Economy Minister Paulo Guedes said the government would cut its 2019 growth forecast to 1.5% from 2.2%, while minutes from the central bank’s last policy meeting showed policymakers believe the economy may have shrunk in the first quarter.
In some regards, the comments, predictions and policy prescriptions coming out of Brasilia show officials are just catching up with the private sector, which has been far more pessimistic in recent months, particularly on growth.
But they leave no room for doubt about the scale of the challenges facing Latin America’s largest economy. Given the government’s limited room for fiscal maneuver and the central bank’s reluctance to cut rates, they could be increasingly tough to meet.
“Moreover, confidence indexes are still weak due to political uncertainties, which suggests there is no light at the end of the tunnel in the near term,” said Patricia Krause, chief economist at Coface in Sao Paulo. “This only emphasizes the importance of having pension reform approved.”
The new forecast would be in line with the 1.45% average forecast in the central bank’s latest weekly survey of about 100 financial institutions. That was the lowest this year, and could fall further if recent economic indicators are any guide.

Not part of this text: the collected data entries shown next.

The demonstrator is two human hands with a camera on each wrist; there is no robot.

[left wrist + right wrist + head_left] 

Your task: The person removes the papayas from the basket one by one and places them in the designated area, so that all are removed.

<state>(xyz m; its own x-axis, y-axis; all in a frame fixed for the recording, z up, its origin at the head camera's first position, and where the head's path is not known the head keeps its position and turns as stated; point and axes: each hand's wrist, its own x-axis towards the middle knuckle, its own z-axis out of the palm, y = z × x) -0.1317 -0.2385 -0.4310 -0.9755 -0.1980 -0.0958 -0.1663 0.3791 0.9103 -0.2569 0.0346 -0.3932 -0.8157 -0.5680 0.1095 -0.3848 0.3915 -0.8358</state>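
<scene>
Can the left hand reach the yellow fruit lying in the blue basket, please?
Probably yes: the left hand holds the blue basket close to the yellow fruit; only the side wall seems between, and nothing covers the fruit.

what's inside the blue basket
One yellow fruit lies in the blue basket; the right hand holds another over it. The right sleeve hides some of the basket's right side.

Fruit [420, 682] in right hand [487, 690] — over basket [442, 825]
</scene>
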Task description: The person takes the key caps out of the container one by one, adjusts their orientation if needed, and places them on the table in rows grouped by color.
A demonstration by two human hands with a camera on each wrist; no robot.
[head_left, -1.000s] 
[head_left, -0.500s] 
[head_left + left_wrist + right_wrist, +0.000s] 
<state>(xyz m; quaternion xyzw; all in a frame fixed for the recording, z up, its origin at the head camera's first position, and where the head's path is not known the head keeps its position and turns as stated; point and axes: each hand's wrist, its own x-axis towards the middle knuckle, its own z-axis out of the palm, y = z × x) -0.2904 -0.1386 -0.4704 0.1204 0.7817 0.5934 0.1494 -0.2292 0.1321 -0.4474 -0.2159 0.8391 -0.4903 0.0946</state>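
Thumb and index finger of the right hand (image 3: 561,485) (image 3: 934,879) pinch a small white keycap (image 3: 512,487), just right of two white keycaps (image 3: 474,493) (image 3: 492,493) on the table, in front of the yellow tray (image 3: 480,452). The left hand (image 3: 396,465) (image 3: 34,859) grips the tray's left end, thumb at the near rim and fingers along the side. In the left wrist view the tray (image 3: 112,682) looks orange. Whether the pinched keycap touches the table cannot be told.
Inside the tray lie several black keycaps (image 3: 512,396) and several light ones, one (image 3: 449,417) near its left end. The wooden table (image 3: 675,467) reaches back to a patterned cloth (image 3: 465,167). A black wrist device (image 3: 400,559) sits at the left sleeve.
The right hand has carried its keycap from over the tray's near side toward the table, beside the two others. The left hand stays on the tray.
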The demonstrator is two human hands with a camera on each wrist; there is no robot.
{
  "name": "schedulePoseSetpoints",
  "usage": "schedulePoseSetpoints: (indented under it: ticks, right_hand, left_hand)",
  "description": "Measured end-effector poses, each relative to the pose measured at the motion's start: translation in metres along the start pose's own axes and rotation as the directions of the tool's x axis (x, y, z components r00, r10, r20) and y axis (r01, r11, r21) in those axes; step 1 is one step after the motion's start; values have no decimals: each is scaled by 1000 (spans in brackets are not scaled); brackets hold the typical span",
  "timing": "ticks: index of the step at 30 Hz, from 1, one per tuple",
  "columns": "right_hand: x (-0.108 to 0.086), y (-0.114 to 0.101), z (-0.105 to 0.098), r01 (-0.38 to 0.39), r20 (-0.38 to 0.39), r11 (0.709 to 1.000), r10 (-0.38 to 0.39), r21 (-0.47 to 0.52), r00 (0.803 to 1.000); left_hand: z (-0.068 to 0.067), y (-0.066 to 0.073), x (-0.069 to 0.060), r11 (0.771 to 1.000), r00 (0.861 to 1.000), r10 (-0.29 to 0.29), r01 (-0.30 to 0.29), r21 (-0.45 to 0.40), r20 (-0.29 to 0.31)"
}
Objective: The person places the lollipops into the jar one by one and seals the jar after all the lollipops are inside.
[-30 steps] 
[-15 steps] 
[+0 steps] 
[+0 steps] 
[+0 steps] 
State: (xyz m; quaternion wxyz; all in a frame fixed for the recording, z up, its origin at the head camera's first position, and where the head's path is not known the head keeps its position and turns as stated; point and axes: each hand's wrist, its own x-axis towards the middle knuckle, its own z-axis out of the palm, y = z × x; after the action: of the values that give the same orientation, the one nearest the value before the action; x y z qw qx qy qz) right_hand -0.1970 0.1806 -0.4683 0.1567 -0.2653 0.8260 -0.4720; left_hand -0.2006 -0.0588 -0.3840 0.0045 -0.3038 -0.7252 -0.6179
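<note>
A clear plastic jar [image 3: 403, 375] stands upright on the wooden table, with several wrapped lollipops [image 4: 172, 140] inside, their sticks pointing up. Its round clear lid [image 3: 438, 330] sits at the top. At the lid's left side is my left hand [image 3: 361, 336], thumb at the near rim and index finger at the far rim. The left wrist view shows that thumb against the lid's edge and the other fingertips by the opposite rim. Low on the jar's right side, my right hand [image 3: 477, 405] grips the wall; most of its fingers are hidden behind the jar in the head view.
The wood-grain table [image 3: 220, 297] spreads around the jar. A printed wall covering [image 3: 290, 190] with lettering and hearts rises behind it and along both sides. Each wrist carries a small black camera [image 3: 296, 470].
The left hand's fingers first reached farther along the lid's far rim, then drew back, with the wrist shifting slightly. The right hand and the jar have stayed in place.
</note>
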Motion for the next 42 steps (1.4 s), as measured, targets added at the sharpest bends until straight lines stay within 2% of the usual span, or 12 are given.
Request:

Data on Tuesday showed that Brazil’s services sector, which accounts for some 70% of economy activity, shrank by 0.7% in March from February and by 2.3% compared with the same month last year. That was far greater than expected, another indication the economy contracted in the first quarter.
Minutes from the central bank’s May 7-8 policy meeting, when interest rates were again left at a record low 6.50%, showed that policymakers said there was a “relevant probability” that the economy contracted in the first quarter.
Brazil’s economy expanded by 1.1% in 2018 and 2017, and official and private-sector forecasts suggest improvement will be minimal this year.
But Guedes said that if Congress approved the government’s fiscal reforms, most notably the pension reform bill that aims to save the public purse over 1 trillion reais ($252 billion) over the next decade, annual growth would soon return to 2% to 3%.
The government will in the interim seek supplementary funding from the state-run BNDES development bank of 248 billion reais to avoid breaking its golden rule of not issuing debt to meet current expenditure, Guedes said.
Waldery Rodrigues, special secretary to the Economy Ministry, said the revised GDP forecasts would be announced on May 22 when the government publishes its latest bimonthly revenue and spending report. Rodrigues said last week that another freeze on federal spending was likely.